─── EXERCISE INPUT ───

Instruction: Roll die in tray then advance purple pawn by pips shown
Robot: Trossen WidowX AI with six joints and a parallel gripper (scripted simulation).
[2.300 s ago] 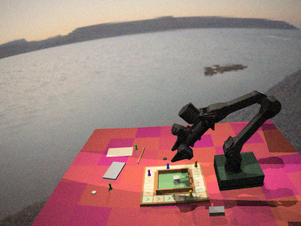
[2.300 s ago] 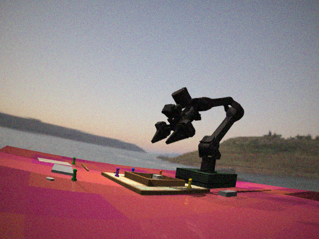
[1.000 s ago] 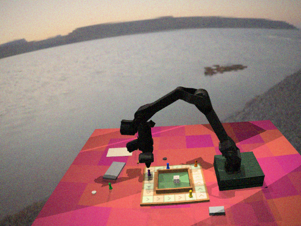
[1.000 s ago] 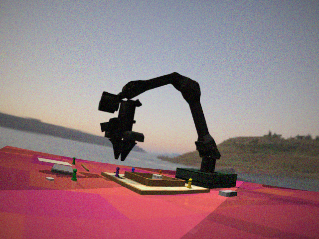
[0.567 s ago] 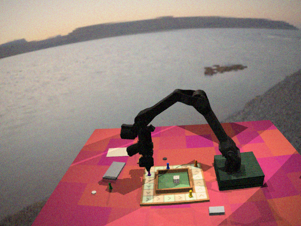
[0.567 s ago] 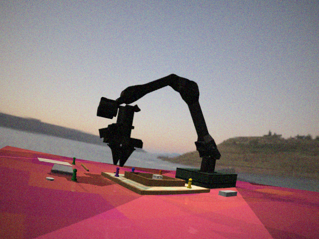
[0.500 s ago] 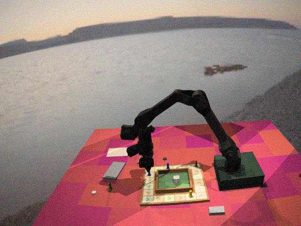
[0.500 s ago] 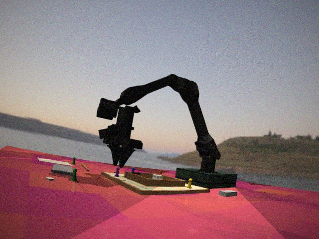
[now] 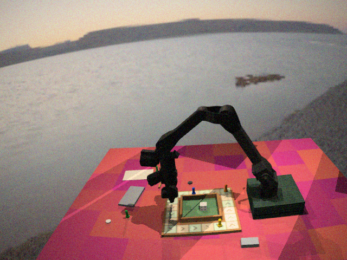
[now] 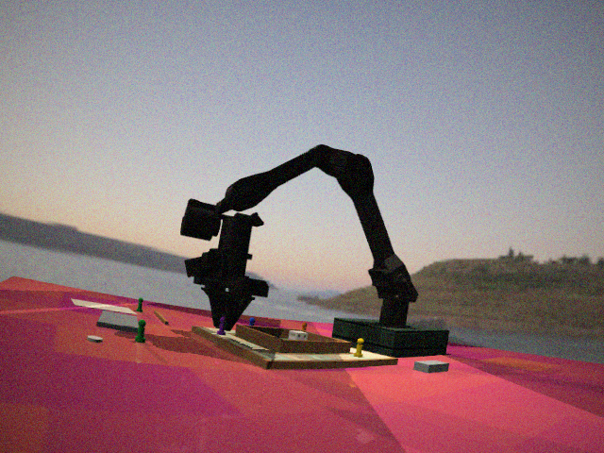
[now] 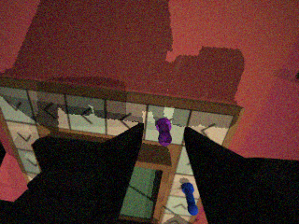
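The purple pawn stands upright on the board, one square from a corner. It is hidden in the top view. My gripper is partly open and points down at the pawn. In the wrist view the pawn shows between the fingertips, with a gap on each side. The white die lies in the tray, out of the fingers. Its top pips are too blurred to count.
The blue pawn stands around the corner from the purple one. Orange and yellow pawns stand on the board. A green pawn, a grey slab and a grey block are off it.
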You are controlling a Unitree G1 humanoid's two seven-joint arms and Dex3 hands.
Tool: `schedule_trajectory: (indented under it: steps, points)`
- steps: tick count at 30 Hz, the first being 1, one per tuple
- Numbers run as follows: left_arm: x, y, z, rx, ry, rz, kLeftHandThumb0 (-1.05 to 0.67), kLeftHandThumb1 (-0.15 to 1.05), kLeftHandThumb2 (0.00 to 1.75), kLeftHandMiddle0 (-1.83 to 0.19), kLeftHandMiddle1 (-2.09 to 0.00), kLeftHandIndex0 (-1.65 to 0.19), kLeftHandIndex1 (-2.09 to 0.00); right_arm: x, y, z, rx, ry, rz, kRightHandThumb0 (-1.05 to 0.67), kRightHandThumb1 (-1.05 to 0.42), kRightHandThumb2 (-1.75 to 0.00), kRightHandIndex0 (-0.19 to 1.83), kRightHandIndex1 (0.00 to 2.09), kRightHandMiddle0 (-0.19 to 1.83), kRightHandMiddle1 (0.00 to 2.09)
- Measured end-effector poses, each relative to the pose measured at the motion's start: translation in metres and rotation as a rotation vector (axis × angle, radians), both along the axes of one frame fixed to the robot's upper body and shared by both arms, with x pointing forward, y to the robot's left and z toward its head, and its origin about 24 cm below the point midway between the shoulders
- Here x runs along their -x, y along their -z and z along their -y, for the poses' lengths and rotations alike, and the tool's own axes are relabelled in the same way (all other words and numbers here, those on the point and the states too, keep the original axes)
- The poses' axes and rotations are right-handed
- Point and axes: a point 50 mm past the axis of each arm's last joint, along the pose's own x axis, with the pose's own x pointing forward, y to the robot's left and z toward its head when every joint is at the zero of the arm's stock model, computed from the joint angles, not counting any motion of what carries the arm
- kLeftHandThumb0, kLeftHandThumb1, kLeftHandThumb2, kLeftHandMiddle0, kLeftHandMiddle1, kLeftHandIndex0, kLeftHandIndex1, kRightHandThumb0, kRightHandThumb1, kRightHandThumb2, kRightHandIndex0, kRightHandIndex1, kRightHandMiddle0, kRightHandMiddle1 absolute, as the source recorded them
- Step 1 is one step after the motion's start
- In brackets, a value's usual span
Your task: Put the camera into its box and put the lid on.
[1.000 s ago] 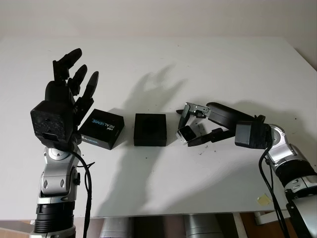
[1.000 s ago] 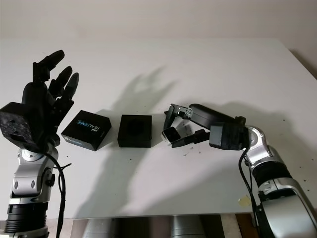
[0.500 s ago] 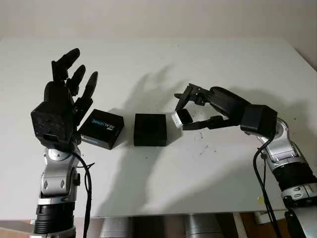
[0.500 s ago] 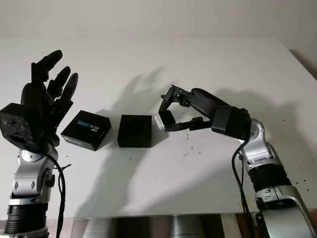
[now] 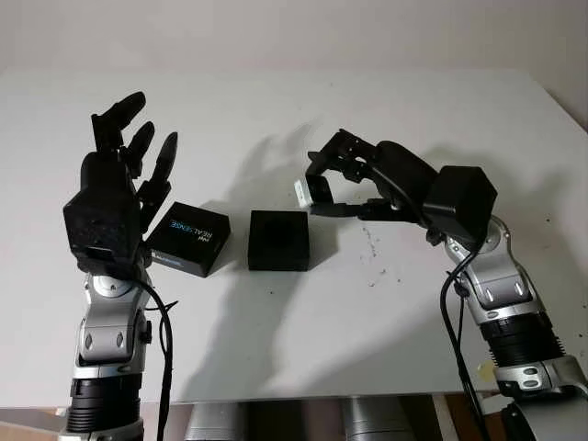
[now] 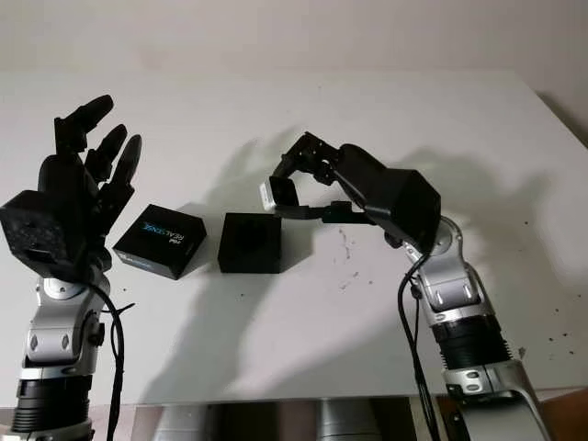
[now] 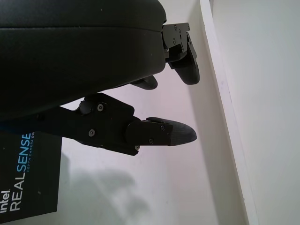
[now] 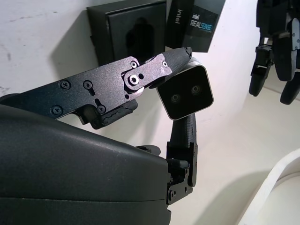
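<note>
My right hand (image 5: 333,180) hangs above the table, shut on the small silver camera (image 5: 306,191) (image 8: 185,92), just right of and above the open black box (image 5: 278,240) (image 8: 127,35). The box sits at the table's middle with its moulded recess facing up. Its lid (image 5: 187,237), black with RealSense lettering, lies flat to the left of the box. My left hand (image 5: 119,188) is raised open above the table's left side, beside the lid (image 7: 28,176).
The white table (image 5: 294,110) stretches wide behind and to the right of the box. Small dark specks (image 5: 372,246) dot the surface right of the box. The table's front edge (image 5: 303,397) runs near the arms' bases.
The right hand has lifted the camera off the table and carried it left and up towards the box. The left hand has stayed in place.
</note>
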Motion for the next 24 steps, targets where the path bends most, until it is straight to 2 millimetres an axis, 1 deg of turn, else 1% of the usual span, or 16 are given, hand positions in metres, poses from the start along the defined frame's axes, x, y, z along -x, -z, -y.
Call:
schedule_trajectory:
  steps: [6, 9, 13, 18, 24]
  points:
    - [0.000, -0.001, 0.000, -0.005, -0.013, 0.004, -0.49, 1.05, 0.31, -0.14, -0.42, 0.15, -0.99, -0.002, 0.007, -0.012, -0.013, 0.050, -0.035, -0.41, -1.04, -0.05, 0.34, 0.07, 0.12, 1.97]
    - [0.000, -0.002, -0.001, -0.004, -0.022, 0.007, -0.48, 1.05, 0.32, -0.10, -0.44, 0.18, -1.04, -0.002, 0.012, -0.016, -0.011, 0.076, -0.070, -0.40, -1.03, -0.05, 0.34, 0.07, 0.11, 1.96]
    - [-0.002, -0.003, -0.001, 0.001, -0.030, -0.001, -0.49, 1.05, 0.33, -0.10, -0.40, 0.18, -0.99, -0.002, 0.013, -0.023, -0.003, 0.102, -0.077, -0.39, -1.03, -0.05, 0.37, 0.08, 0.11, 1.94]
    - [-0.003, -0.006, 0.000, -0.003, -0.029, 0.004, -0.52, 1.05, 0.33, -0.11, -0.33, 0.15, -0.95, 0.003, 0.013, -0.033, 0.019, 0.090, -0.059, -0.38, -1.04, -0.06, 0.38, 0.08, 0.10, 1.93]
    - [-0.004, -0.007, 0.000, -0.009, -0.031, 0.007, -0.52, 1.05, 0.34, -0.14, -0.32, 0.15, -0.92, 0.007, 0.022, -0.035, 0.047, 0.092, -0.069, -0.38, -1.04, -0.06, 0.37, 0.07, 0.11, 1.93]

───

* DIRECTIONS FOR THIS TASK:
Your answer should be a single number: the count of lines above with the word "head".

* RESPONSE BELOW:
2